A transpiração implica várias operações que se efectivam antes da construção do


texto. Ninguém se faz bom poeta sem bons poetas ler. Por consequência disso, há
sempre resquícios da poética de um autor de outra geração,e por vezes da mesma, na
poesia de um autor, pois a arte se dá por contágio.
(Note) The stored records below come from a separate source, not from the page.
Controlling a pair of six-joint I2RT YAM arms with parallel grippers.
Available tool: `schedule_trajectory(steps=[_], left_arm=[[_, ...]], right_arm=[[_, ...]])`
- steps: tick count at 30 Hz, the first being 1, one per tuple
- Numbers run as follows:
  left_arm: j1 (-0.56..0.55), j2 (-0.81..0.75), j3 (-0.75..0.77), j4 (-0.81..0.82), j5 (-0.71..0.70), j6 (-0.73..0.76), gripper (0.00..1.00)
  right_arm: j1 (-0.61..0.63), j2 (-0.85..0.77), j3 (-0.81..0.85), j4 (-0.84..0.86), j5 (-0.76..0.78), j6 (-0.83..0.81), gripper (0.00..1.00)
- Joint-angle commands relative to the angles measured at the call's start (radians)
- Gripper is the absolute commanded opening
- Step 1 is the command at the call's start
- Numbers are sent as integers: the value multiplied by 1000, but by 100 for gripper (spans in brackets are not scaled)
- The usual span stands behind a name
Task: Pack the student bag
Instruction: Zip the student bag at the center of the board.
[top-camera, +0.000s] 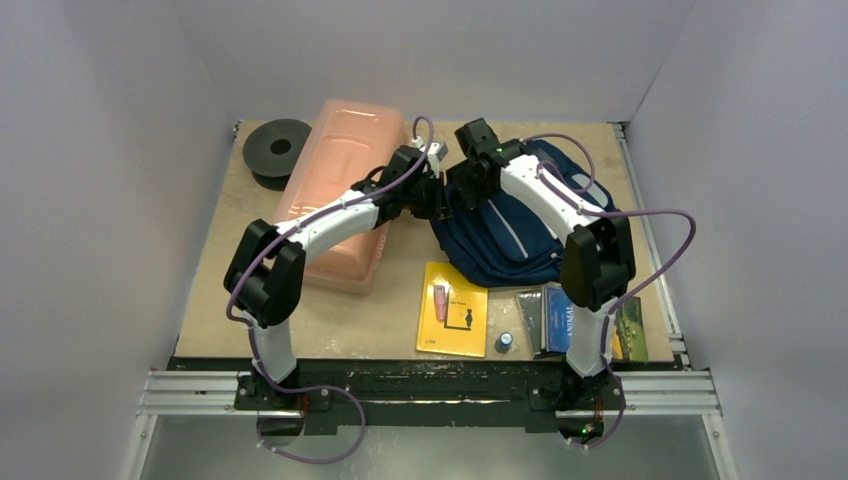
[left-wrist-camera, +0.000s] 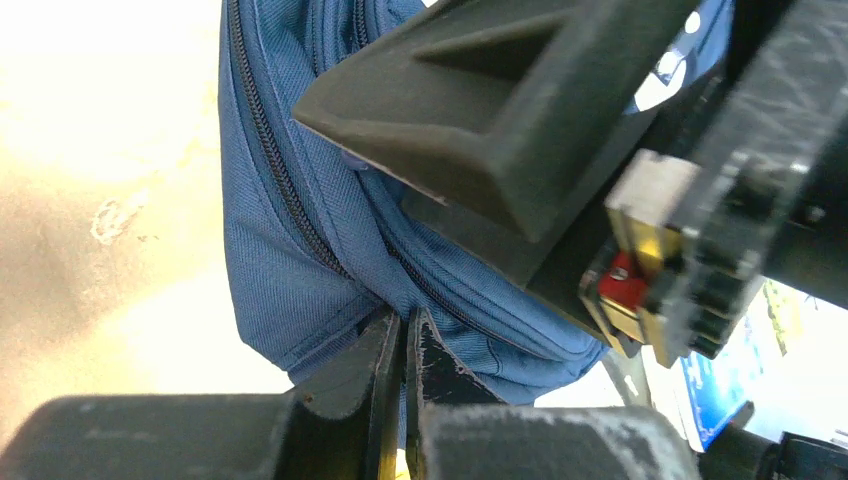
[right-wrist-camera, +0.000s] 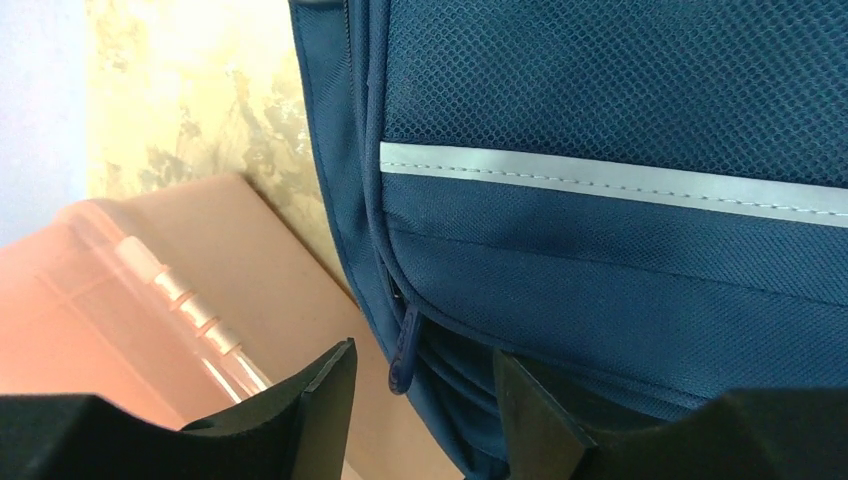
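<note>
Pinching fabric of the student bag (top-camera: 500, 250), lying far right on the table (top-camera: 330, 320), in our nearly closed left gripper (left-wrist-camera: 403, 345), we poise the open right gripper (right-wrist-camera: 425, 390) astride its zipper pull (right-wrist-camera: 403, 355).

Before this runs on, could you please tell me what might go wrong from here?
The right gripper stands open around the dark zipper pull of the navy blue fabric backpack; closing could miss so small a tab. The left gripper seems to pinch only a thin fold of that backpack, so it may slip once the pull is tugged.
</note>
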Motion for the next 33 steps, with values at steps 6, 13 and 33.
schedule_trajectory(steps=[6,13,33], left_arm=[[-32,-25,42,12,-49,114,0],[-26,-19,44,8,-44,96,0],[82,28,122,49,-8,-100,0]], right_arm=[[-15,99,137,-102,69,-57,31],[-16,31,64,-51,52,-148,0],[-28,-291,-518,313,-277,-1015,0]])
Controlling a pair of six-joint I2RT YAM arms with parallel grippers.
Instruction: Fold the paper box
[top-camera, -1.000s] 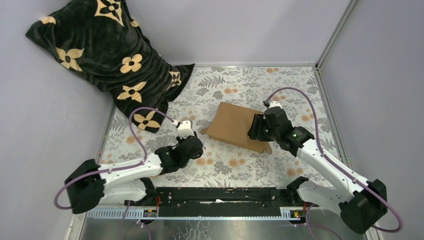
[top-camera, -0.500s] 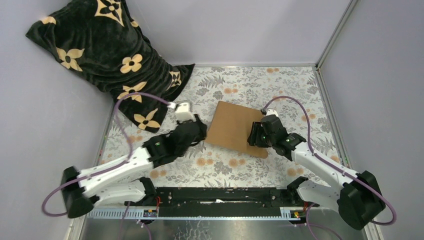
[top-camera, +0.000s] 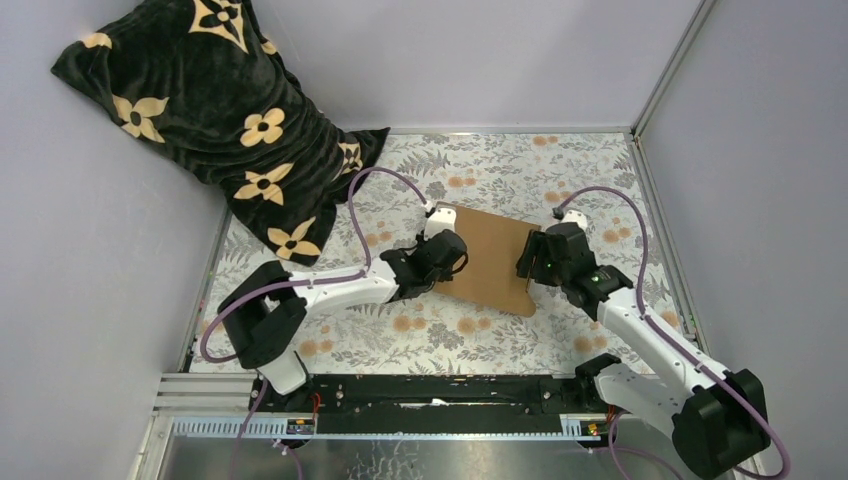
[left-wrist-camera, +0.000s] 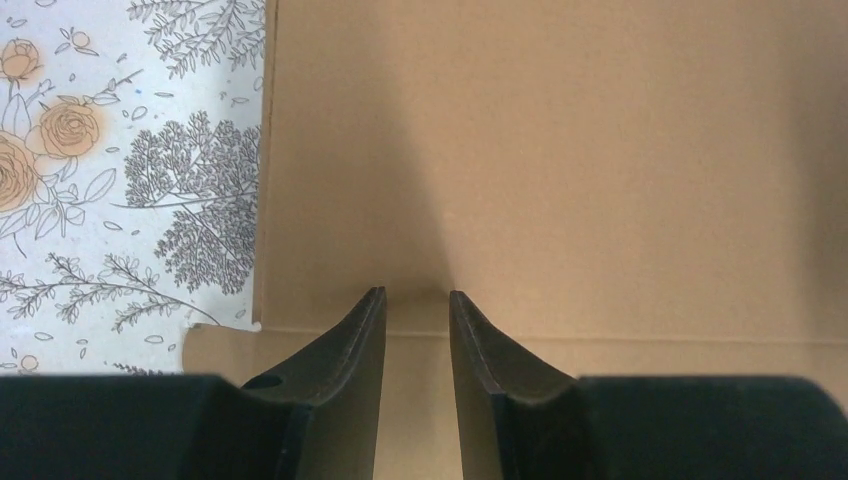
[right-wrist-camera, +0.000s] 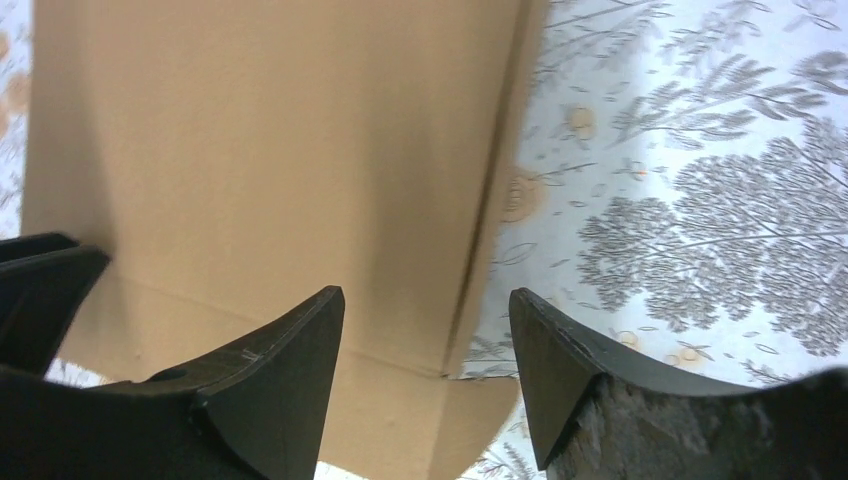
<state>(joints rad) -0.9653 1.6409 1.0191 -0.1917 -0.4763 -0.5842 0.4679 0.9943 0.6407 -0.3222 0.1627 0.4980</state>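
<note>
floral table bears paper box and dark blanket.

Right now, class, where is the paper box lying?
In the top view the paper box lies mid-table on the floral cover, between the left arm's jaws over its left edge and the right arm's jaws at its right edge.

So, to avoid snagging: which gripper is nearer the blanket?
Left. The left gripper is over the box's left edge, on the blanket's side; the right gripper is at the box's far, right edge.
</note>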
Neste quadro de dialogismo literário,
Conceição Cristóvão estabelece diálogos explícito com autores como Luís Vaz de
Camões,

…e aqui estou
só. experiência camoniana vivendo:
solitário por entre a gente
e o meu “não querer mais que bem querer”…
p. 31
e implicitamente, ainda no âmbito da intertextualidade, trava um diálogo implícito com
o grande poeta brasileiro Carlos Drummond de Andrade:

nada mais há para dizer:


almas de pedra! almas das pedras
falam das perdas das pedras às pedras.
…só resta o podre silêncio do sepulcro. p.35

SILÊNCIOS NA FÍMBRIA DA VOZ revela-se como uma poesia cosmopolita


onde converge a cultura mundial. Desde os mitos da antiguidade grega aos saberes
africanos, passando pela música mundial:

só a leveza de temas
em músicas como moonlight sonata ou pathétique
com seus sons de piano águas e pássaros. como fonemas
de meus delírios e de minhas crenças que
agora descubro no forest spirit. álbum
de sonho. no the flwing river water viajo como aves
ao sabor de spring reflcting the moon
ou the great waves. P44

é orquestra em permanente procura


de harmonia na polifonia acordada
com zeus e outros deuses
como meros humanos, fiados.

mas sempre fonados


por natural diapasão:
o assobio azul da canjunja.
…meu orfeu. p.45

também me fertilizo ao ouvir


mbuenzena, kilapanga, reggae, blues, afrojazz,
classical music e demais sons mí(s)ticos. p. 7 0

no encalço do dikixide múltiplas cabeças e da devoradora cobra p.7 6

O presente livro é dominado por uma diversidade de temas e estes não se


esgotam numa única abordagem. Em virtude disso, convidamos os leitores a
descobrirem as diferentes cadeias de sentidos secretamente escondidas pelo autor.
Resta-nos, assim, seguir o seu conselho:

refundemos o uni verso com novos dogmas


novas hipóteses
novas lógicas
porque o logos é logo ali, pertinho, ao dobrar da esquina
entre centro e periferia: palavra. verbo. razão.